Boronia fraseri, commonly known as Fraser's boronia, is a plant in the citrus family occurring near Sydney in Australia. It is an erect, multi-branched shrub with pinnate leaves and pink flowers arranged in small groups in the leaf axils.

==Description==
Boronia fraseri is an erect many-branched shrub that grows to a height of about 2 m with four-angled, mostly hairless branches. The leaves are pinnate, 40-125 mm long and 35-70 mm wide in outline on a petiole 8-30 mm long. There are between three and seven elliptic leaflets. The end leaflet is 25-63 mm long and 8-16 mm wide and the side leaflets are 14-40 mm long and 3-13 mm wide. Between three and seven pink flowers are arranged on a stalk 3-15 mm long. The four sepals are egg-shaped to triangular, densely hairy on the back, 2.5-3 mm long and 1-2 mm wide. The four petals are 6-10 mm long, 4-5 mm wide and hairy on the back. The eight stamens alternate in length with those opposite the petals shorter than those near the sepals. Flowering occurs from July to October and the fruit are 4-5 mm long and 2.5-3 mm wide.

==Taxonomy and naming==
Boronia fraseri was first formally described by William Jackson Hooker in 1843 and the description was published in The Botanical Magazine. The specific epithet (fraseri) honours Charles Fraser, the first superintendent of the Royal Botanic Gardens, Sydney.

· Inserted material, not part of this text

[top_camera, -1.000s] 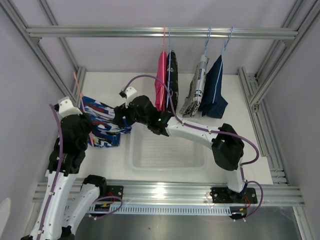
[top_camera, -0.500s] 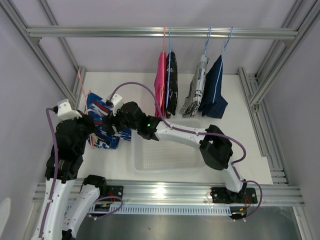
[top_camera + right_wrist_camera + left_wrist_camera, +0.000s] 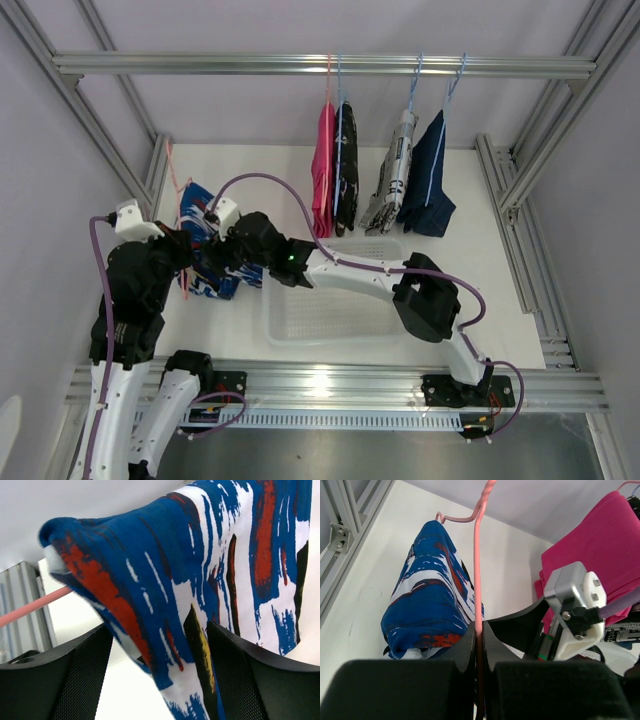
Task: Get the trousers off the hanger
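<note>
The blue trousers with red-white pattern [image 3: 203, 250] hang on a pink hanger [image 3: 177, 186] at the table's left. My left gripper [image 3: 479, 632] is shut on the hanger's pink wire [image 3: 477, 555], with the trousers [image 3: 427, 600] draped just beyond it. My right gripper [image 3: 157, 677] is open, its two fingers [image 3: 65, 680] on either side of the hanging cloth [image 3: 200, 570]. In the top view the right gripper [image 3: 224, 260] is at the trousers' right side, close to the left gripper [image 3: 186, 255].
Pink [image 3: 322, 165], black patterned [image 3: 345, 170], white printed [image 3: 392, 180] and dark blue denim [image 3: 428, 185] trousers hang on hangers from the back rail [image 3: 200, 64]. A clear tray [image 3: 335, 305] lies mid-table. Aluminium frame posts [image 3: 130, 170] stand close on the left.
My right gripper has reached further left, up to the blue trousers. The left gripper has shifted the hanger and trousers slightly back and right.
</note>
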You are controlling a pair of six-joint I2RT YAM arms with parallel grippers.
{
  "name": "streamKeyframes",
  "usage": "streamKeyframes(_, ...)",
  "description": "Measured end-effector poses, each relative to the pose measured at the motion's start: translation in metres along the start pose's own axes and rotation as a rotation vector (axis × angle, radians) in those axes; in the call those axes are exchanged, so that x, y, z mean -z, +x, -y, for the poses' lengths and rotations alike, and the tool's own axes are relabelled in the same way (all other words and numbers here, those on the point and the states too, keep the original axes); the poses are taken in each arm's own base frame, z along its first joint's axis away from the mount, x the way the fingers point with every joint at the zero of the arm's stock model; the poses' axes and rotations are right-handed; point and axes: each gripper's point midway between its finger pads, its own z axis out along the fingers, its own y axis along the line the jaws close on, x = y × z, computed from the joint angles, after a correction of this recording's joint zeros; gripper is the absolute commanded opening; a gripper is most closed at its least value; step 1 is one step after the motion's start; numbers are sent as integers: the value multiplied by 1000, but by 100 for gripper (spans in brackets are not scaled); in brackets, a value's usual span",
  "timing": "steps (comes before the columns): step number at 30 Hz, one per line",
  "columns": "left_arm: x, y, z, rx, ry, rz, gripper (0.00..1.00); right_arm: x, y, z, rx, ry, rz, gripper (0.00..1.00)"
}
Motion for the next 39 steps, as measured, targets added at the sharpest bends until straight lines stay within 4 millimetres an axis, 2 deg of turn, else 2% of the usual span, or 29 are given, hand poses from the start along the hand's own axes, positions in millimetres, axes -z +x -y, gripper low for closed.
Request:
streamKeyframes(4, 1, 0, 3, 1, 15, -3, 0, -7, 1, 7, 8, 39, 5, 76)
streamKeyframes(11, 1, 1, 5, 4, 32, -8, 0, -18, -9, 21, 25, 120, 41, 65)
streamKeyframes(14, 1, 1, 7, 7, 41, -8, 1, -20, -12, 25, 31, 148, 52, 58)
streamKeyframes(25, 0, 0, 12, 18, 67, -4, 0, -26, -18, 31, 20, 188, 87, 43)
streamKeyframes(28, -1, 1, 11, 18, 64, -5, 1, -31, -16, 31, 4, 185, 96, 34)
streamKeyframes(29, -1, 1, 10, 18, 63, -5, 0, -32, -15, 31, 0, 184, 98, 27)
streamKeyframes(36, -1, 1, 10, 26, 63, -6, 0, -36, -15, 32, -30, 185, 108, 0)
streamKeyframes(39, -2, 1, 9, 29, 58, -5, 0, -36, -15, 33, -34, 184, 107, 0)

==Distribution and habitat==
Unlike many Boronia plants, Fraser's boronia prefers moist gullies and rainforest areas, often on soils based on Narrabeen sandstone and is found mainly in the Sydney region but also occurs in the Blue Mountains.

==Conservation==
Fraser's boronia is rare plant, with a ROTAP rating of 2RCa.

==Use in horticulture==
Well drained soils with part shade are advised for cultivation. Boronia "Telopea Valley Star" is a hybrid between this species and Boronia mollis, which is hardier and has been grown in Australian gardens.